Grandmother grew up there, the skeleton of a brick building where ghosts peered out from darkened windows.  I saw it before it was demolished.  St. Michael's Indian Residential School.  Her hands that clasped together in prayer rapped the top of a grandchild’s head with fierceness that degraded the soul, beat her child son with unchopped wooden blocks in uncontrollable rage.  The same hands left my father tied to the kitchen table for the day to teach him a lesson.  From the mouth that prayed prayers of absolution and forgiveness words as weapons tore child hearts and minds with bitterness and shame. 

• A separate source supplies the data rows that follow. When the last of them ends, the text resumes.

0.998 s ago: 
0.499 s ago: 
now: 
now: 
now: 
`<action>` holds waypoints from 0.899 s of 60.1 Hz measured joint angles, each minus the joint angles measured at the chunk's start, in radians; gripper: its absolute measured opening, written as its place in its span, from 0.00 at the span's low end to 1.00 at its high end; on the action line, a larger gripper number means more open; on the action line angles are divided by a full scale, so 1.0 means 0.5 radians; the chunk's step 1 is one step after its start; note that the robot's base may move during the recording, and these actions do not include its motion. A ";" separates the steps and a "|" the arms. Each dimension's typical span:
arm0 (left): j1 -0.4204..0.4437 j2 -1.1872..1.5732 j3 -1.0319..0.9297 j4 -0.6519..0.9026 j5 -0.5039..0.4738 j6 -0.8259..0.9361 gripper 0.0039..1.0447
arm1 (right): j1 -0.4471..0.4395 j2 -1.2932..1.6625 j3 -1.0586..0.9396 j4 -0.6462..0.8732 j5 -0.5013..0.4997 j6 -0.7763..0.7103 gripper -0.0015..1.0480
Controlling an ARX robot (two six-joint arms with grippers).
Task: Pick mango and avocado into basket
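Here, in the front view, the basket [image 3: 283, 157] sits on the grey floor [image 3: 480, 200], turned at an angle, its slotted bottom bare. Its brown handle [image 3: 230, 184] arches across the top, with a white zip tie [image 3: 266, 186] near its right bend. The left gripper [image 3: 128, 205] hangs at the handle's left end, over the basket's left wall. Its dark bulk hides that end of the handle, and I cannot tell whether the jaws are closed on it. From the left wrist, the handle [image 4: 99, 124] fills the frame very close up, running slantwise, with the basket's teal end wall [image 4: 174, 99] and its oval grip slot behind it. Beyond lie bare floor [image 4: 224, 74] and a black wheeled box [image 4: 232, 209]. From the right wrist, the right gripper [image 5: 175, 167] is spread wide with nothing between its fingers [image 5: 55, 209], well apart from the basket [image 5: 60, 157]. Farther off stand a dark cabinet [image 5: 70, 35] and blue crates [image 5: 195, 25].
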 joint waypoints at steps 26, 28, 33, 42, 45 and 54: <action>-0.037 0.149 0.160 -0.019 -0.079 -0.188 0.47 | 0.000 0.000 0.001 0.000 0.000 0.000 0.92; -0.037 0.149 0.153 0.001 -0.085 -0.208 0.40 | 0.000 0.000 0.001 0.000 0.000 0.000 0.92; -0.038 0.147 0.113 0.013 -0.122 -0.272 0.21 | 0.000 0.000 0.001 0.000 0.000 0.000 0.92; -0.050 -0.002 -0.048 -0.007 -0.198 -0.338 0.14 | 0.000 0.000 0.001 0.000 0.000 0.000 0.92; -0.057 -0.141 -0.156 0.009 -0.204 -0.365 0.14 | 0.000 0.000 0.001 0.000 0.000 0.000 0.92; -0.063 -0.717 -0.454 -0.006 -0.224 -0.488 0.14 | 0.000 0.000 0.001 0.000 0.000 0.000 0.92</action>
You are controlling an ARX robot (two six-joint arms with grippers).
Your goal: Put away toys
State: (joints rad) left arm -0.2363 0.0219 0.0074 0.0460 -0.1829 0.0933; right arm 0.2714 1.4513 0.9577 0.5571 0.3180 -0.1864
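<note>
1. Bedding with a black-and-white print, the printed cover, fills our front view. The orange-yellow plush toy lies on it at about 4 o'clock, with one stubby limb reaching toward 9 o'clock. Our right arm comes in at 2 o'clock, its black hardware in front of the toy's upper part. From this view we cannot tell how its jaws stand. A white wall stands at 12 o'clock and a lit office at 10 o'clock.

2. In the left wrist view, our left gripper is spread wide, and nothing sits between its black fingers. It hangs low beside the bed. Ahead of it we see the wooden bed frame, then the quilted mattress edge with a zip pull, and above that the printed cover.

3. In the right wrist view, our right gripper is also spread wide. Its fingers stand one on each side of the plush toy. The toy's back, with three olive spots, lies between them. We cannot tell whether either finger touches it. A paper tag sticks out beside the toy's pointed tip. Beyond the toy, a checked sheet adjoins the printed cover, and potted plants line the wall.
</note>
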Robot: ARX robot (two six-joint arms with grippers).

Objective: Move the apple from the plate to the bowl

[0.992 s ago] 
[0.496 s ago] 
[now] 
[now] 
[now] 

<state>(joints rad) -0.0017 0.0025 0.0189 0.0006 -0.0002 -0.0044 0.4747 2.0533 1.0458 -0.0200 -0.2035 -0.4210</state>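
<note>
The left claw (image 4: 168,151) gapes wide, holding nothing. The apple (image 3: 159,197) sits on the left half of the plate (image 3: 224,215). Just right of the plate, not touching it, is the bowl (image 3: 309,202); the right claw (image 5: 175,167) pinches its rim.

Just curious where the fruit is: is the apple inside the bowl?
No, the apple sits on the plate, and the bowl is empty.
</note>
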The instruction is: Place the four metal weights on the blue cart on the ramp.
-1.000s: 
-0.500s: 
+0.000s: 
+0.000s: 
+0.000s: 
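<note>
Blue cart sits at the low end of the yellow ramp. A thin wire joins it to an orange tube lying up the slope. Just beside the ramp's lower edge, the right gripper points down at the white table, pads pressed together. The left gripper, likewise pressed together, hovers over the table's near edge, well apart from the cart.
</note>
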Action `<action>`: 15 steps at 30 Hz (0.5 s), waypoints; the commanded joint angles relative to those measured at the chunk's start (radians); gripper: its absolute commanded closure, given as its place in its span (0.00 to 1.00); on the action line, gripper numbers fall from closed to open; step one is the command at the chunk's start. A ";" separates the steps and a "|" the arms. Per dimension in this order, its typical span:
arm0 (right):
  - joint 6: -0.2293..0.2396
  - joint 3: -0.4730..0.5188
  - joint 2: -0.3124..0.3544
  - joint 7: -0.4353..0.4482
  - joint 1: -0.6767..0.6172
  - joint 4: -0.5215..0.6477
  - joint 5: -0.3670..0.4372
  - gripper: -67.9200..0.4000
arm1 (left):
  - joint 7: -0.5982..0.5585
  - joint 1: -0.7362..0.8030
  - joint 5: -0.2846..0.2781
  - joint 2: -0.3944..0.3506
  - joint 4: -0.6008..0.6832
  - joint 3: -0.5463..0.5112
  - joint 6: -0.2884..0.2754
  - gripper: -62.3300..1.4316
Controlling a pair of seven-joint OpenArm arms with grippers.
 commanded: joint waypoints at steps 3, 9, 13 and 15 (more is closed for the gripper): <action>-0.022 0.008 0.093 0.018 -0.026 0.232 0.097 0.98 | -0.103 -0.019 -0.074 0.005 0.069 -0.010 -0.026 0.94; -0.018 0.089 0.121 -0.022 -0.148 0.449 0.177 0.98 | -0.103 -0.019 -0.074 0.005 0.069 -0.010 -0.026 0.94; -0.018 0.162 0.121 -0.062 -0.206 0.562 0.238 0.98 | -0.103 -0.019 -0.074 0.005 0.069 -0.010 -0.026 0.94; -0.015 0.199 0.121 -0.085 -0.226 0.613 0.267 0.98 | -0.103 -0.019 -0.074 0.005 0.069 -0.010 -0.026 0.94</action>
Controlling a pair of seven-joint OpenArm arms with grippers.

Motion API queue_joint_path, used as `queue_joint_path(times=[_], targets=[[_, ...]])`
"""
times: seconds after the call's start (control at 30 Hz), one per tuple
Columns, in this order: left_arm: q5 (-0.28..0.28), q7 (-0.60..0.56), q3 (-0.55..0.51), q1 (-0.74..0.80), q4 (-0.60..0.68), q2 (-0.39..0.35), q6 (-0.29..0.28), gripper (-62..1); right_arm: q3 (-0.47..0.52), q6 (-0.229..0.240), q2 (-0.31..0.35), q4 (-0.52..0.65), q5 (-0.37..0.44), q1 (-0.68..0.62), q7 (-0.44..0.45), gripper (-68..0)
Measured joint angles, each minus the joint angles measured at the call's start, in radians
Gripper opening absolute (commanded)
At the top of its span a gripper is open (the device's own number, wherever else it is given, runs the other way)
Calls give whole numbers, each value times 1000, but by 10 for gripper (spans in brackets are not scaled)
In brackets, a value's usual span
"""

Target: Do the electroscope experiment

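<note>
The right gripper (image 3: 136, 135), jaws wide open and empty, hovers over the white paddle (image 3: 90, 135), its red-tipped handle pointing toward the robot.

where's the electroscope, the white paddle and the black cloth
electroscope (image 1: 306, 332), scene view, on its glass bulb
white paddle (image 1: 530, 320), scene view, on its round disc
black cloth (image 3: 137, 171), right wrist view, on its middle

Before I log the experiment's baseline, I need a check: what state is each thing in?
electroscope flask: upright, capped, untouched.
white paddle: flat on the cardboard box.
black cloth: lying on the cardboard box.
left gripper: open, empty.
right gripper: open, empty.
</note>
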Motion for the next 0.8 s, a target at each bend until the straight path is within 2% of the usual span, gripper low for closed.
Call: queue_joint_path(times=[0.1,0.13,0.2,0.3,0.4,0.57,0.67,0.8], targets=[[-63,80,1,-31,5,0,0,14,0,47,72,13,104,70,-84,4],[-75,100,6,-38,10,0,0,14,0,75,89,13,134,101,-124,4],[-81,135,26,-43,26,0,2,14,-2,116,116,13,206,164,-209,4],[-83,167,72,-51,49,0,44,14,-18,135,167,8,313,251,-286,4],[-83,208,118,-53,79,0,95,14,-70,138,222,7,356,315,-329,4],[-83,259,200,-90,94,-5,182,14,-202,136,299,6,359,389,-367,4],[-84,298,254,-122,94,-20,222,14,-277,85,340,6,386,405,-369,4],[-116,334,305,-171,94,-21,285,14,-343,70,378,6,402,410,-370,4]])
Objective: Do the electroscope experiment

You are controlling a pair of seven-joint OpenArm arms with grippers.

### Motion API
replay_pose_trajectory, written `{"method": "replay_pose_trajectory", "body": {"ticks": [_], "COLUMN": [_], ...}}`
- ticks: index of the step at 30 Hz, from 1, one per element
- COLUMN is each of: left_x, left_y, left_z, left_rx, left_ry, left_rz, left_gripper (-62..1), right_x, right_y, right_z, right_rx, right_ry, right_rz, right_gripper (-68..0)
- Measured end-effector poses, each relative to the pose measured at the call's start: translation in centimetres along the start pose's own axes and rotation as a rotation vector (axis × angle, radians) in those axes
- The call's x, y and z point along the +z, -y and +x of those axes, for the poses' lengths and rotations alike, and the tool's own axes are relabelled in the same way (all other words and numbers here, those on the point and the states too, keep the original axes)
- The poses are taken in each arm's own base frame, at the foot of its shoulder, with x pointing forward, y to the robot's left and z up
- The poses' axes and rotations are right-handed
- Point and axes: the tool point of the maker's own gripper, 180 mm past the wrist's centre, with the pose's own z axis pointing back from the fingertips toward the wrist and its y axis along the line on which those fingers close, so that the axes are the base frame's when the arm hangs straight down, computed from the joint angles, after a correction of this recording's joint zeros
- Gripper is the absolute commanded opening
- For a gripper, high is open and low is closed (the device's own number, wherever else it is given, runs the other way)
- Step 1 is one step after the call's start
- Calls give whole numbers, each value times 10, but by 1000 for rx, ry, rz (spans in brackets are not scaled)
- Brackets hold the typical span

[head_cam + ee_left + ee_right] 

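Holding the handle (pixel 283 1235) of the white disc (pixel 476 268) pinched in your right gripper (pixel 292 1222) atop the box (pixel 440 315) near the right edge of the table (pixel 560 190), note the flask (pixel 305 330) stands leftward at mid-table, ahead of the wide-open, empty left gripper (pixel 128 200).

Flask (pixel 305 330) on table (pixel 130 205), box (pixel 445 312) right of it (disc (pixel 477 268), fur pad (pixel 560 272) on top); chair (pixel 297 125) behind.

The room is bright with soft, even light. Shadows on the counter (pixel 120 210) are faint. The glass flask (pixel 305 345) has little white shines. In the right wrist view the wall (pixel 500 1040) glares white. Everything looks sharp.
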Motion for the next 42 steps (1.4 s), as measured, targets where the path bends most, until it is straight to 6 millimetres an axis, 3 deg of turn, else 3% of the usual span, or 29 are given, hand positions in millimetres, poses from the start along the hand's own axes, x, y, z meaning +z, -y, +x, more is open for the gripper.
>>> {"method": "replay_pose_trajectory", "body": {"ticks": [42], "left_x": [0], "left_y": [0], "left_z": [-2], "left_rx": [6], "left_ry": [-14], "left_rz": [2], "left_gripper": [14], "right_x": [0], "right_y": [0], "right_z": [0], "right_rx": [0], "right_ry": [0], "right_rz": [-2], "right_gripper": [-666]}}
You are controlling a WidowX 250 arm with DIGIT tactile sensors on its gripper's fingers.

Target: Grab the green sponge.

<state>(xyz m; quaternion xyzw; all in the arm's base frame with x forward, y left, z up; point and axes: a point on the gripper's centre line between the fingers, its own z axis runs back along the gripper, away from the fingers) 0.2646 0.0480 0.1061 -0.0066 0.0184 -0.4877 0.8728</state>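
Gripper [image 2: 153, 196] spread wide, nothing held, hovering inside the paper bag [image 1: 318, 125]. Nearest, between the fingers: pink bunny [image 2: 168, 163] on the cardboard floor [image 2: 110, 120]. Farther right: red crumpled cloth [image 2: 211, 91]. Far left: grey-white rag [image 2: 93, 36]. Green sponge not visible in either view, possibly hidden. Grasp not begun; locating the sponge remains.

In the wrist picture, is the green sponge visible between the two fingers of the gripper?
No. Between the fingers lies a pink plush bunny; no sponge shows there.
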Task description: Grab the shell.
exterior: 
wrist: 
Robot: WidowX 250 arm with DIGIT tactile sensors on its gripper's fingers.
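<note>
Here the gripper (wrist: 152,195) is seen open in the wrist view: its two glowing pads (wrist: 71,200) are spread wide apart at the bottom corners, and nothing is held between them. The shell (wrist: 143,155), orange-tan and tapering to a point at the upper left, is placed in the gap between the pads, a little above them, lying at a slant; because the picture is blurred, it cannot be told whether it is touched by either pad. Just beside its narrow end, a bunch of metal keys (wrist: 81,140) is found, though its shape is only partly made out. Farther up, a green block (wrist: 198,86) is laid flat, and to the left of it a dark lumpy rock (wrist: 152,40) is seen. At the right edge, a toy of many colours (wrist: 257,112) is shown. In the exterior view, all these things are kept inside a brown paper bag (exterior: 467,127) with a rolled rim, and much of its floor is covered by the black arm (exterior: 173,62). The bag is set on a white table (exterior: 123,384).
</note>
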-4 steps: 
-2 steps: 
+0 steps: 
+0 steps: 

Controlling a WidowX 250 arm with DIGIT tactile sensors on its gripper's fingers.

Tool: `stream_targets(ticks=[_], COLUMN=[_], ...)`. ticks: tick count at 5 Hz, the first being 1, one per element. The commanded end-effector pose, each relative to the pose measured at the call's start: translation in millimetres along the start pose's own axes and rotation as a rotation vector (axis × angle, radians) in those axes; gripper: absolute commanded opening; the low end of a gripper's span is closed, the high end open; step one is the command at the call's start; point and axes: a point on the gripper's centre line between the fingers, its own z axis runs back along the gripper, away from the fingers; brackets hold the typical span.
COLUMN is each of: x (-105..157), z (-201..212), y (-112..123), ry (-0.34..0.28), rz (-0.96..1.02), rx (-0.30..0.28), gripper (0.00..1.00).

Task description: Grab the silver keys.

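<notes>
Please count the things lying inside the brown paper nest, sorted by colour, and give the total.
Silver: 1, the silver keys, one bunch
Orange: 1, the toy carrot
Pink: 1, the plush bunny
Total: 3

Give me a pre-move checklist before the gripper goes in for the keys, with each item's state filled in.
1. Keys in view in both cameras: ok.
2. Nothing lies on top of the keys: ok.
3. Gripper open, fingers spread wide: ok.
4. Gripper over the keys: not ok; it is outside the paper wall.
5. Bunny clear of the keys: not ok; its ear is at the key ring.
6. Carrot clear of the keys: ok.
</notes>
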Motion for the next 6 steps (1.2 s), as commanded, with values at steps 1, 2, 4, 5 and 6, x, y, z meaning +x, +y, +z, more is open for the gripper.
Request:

And you ask me to soften it.
Alcoholism and rape, rage and violence, dehumanization is the fruit we eat.  While you gather at the church hall table discussing what could be done, while you count the money and say it is too expensive, while you group together in illusions of safety.  Salt in clumps, fused together with judgment and condemnation for that which exposes your sense of powerlessness. 
And you ask me to soften it.  Soften the impact of bad medicine?
Grandmother left more than anguish and rage.  She left orca strength, dreams of soapberries, hands that find grain of fish, stories of clamshell trails, whistles and songs that waken one from spells, a need to gather pieces to light a fire that will warm the village.

Be the salt.  Sea salt that softens, breaks down rage and anger by being with the meat of life.